### WHAT NEEDS TO BE DONE
Return the data below exactly, but only from the line containing "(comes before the" through the line containing "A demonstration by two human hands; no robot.", with both of those lines included.

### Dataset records

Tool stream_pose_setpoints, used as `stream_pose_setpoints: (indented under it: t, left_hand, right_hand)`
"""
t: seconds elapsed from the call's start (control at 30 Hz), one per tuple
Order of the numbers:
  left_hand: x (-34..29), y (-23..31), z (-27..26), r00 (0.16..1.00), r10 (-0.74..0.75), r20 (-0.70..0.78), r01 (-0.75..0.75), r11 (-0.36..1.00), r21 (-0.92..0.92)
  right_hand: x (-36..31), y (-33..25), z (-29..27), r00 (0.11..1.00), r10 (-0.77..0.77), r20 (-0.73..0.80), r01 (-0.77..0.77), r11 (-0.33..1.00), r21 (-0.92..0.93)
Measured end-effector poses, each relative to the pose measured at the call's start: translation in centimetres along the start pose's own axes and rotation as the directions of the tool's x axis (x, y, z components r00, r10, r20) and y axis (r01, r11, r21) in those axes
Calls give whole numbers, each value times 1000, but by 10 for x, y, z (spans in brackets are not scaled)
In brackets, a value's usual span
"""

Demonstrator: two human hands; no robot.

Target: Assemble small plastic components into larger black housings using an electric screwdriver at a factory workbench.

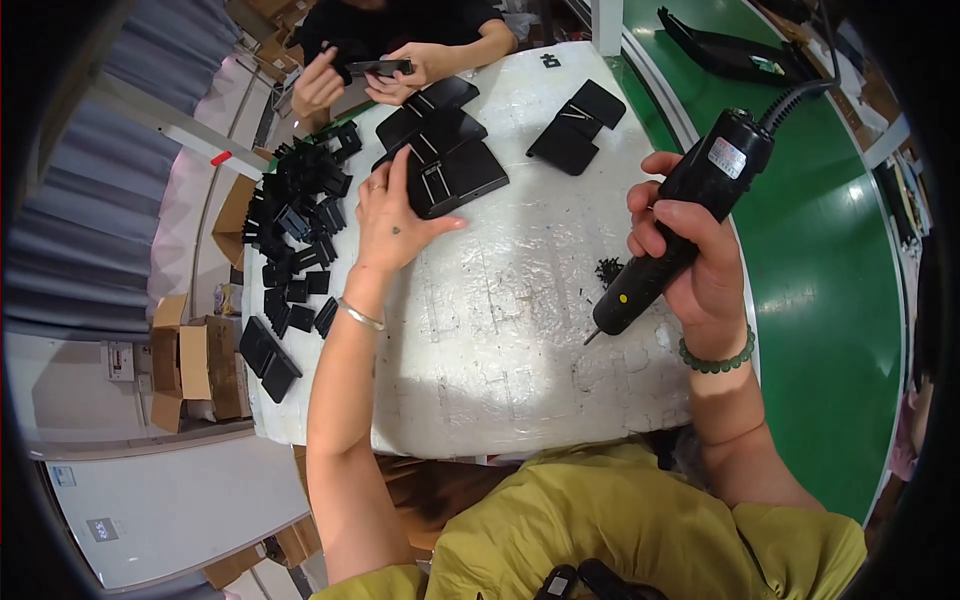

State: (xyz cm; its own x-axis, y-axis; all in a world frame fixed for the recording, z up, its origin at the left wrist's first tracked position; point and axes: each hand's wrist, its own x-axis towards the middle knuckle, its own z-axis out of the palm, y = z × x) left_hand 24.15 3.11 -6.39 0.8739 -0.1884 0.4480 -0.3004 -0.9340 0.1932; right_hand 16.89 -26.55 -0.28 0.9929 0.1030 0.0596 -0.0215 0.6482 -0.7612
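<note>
In my right hand point(700, 240) is a black corded electric screwdriver point(680, 210), its thin bit slanting down to the left above the table. My fingers wrap around its body. My left hand point(392, 215) has its fingers and thumb spread at the near left edge of a black hinged plate point(468, 178). The fingertips appear to touch that plate. Beyond it, more black plates point(440, 125) overlap in a row. A small pile of black screws point(608, 270) lies just left of the screwdriver.
Many black plastic parts point(300, 215) heap along the table's left side, with a folded black stand point(268, 358) nearer me. Two black plates point(578, 125) lie at the far right. Across the white-covered table point(500, 340), a person's hands point(405, 75) hold a dark part. The cord point(800, 90) rises at right.
</note>
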Motion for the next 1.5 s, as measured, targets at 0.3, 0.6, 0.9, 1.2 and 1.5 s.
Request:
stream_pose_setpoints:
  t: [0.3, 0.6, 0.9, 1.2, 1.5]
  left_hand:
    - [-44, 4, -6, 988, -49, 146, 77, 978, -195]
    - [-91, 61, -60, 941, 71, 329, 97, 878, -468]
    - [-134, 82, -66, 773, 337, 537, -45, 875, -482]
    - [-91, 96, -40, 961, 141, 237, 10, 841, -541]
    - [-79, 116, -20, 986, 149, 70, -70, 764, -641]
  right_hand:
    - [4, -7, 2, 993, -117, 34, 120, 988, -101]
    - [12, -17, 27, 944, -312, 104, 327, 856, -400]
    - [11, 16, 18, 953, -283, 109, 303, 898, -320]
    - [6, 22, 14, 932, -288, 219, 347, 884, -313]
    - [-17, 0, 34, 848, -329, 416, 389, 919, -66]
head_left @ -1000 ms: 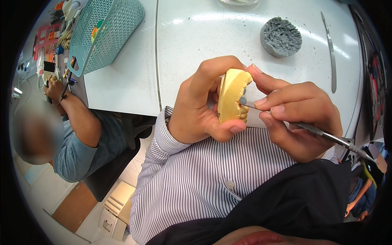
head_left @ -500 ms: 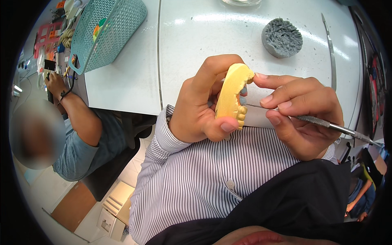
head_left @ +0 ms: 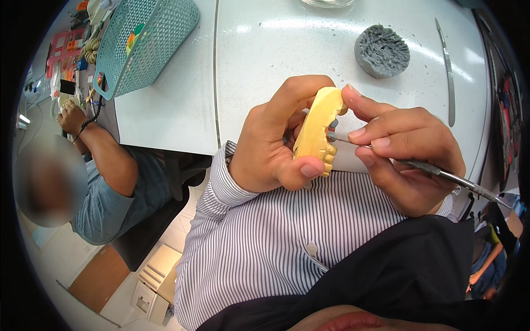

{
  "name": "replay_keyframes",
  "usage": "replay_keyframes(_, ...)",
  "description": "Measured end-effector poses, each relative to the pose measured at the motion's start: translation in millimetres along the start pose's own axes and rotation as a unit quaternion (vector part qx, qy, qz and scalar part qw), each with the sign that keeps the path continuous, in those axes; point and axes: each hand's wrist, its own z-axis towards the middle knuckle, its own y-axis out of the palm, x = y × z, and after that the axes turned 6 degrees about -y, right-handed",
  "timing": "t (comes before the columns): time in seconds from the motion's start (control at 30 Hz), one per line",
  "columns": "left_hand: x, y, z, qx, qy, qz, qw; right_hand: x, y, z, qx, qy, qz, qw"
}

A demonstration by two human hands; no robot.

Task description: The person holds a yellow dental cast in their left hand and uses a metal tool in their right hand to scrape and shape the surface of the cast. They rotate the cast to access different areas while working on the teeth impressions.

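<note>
A yellow plaster dental model [head_left: 316, 128] is held up in front of my chest by my left hand [head_left: 269, 140], its thumb and fingers closed round the base. Teeth line the model's right side, with small grey-blue wax pieces [head_left: 333, 124] among them. Pinched in my right hand [head_left: 411, 140] is a slim metal wax carver [head_left: 436, 170] with a knurled handle. Its thin tip meets the model at one of the grey-blue pieces. My right index finger rests against the upper end of the model.
On the white table [head_left: 265, 60] lie a round block of carved grey wax [head_left: 382, 51] and a metal knife handle [head_left: 447, 71] at the right. A blue-green plastic basket [head_left: 149, 47] stands at the left. Beyond it another person [head_left: 105, 171] sits at a tool-covered bench. A glass dish [head_left: 327, 2] shows at the top edge.
The dental model has turned slightly in my left hand, its top shifting a little right. My right index finger has lifted slightly, and the carver's rear end has dipped.
</note>
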Motion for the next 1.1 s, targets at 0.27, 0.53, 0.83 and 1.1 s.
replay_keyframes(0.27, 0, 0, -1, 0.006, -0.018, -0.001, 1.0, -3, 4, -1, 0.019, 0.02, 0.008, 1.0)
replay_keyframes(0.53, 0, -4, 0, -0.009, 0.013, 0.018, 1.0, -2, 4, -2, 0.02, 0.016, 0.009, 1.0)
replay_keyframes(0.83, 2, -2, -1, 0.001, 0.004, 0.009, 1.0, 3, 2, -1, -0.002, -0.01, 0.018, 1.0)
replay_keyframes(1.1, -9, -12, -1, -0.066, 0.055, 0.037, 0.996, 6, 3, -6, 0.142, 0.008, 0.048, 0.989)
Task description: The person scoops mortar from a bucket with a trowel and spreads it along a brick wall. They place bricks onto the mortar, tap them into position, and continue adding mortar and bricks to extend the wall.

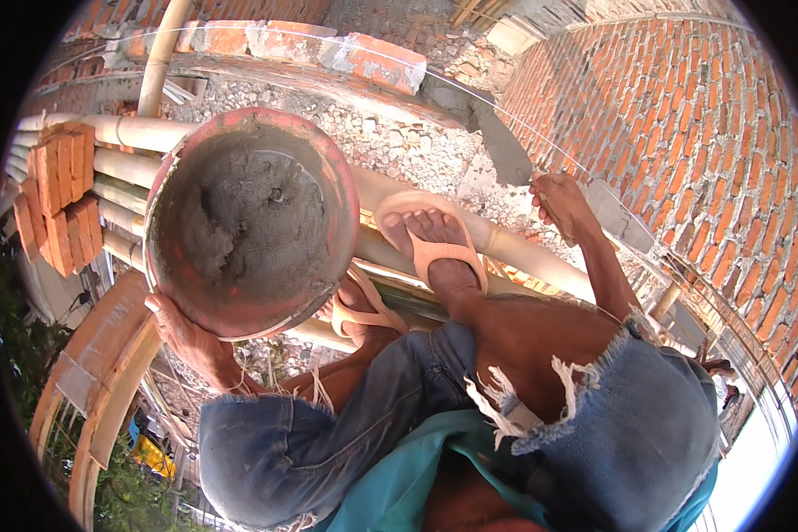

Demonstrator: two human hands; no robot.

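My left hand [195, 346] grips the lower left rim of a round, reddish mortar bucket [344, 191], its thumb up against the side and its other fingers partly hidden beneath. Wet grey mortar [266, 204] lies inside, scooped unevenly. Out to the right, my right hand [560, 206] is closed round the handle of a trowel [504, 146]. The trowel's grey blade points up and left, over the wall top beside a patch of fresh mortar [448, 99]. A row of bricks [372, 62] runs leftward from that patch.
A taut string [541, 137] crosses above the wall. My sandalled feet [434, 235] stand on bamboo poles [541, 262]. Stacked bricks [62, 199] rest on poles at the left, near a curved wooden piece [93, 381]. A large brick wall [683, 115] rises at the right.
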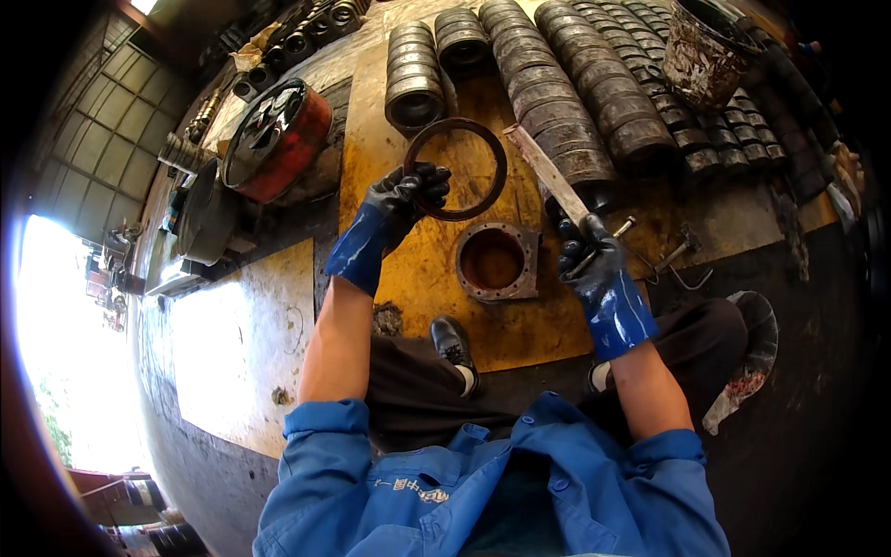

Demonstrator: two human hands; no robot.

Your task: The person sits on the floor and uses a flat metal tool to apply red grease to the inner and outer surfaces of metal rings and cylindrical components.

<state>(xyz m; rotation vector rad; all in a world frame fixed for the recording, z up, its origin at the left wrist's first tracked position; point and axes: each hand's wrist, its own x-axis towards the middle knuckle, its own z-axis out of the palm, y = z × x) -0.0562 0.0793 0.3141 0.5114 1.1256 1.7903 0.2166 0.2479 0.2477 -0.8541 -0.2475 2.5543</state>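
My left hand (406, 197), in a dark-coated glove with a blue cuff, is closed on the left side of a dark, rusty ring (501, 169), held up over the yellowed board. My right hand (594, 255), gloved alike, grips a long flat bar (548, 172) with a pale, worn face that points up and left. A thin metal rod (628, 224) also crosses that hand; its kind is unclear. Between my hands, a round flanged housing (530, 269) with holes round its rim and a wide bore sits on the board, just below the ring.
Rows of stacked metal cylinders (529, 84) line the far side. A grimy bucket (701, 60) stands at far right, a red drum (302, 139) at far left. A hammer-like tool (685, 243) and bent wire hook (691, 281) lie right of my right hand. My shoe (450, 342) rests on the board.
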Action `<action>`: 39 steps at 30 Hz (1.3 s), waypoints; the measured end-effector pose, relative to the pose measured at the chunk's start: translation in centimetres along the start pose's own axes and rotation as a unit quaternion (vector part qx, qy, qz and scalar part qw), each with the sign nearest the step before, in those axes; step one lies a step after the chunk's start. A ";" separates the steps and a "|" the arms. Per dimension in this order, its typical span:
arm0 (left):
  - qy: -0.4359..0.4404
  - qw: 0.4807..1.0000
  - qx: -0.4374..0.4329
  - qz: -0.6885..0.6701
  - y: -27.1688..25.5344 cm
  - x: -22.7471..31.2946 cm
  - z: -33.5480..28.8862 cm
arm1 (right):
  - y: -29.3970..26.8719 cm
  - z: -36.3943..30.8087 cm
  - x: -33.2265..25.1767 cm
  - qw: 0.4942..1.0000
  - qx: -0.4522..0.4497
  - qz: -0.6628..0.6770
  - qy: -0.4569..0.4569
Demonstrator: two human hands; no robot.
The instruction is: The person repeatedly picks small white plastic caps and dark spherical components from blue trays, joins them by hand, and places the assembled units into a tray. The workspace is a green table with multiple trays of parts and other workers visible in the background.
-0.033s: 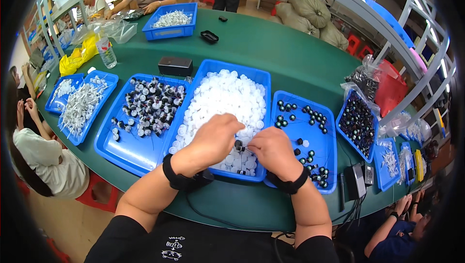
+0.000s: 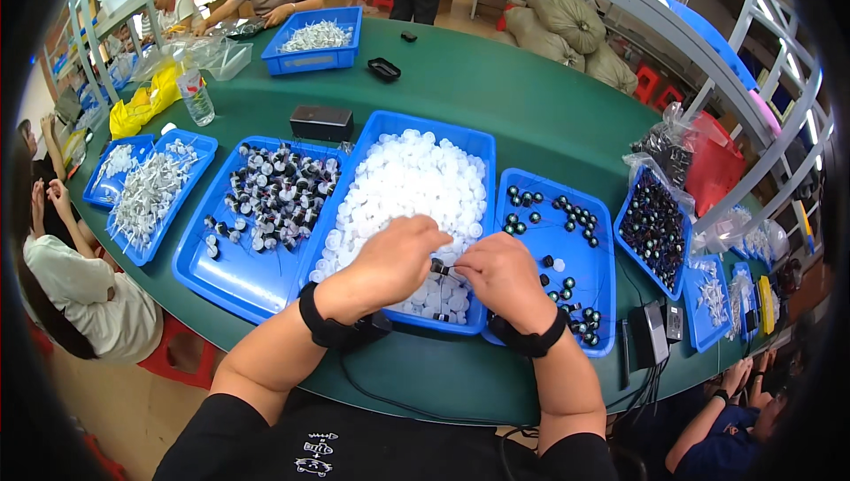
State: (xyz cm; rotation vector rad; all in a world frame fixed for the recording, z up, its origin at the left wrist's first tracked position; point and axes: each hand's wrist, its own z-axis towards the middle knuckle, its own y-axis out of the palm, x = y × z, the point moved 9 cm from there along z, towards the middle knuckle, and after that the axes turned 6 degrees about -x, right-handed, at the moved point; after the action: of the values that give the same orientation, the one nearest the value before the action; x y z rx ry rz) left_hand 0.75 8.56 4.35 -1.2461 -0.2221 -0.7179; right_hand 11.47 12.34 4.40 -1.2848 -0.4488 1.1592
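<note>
Both hands work close together over the near part of a blue tray (image 2: 490, 215) heaped with small white translucent plastic caps (image 2: 407, 171). Between them is a small black cylindrical part with thin wires (image 2: 437, 266). My left hand (image 2: 390, 259) is closed around it, its fingertips partly hidden behind the hand. At the part's right side, my right hand (image 2: 509, 277) pinches with thumb and forefinger, seemingly at a thin wire. To the right, another blue tray (image 2: 531, 304) holds black cylinders with shiny tops and wires (image 2: 575, 215). The left blue tray (image 2: 230, 282) holds black-and-white capped parts (image 2: 279, 184).
A black box (image 2: 320, 123) stands behind the trays, a water bottle (image 2: 196, 98) at far left. More blue trays of small parts line both sides. Black adapters (image 2: 651, 332) with cables sit at right. Metal shelf posts rise at right, and other people sit around the table.
My left hand has shifted slightly down, with the small black part still between both hands. My right hand has barely moved. The trays appear the same.
</note>
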 end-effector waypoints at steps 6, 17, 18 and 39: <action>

### REPLY
  "timing": "t (comes before the columns): time in seconds from the motion's start (control at 30 Hz), one per line",
  "columns": "left_hand: x, y, z, qx, qy, qz, qw; right_hand: x, y, z, qx, qy, qz, qw"
}

A demonstration by two human hands; no robot.

The output is complete.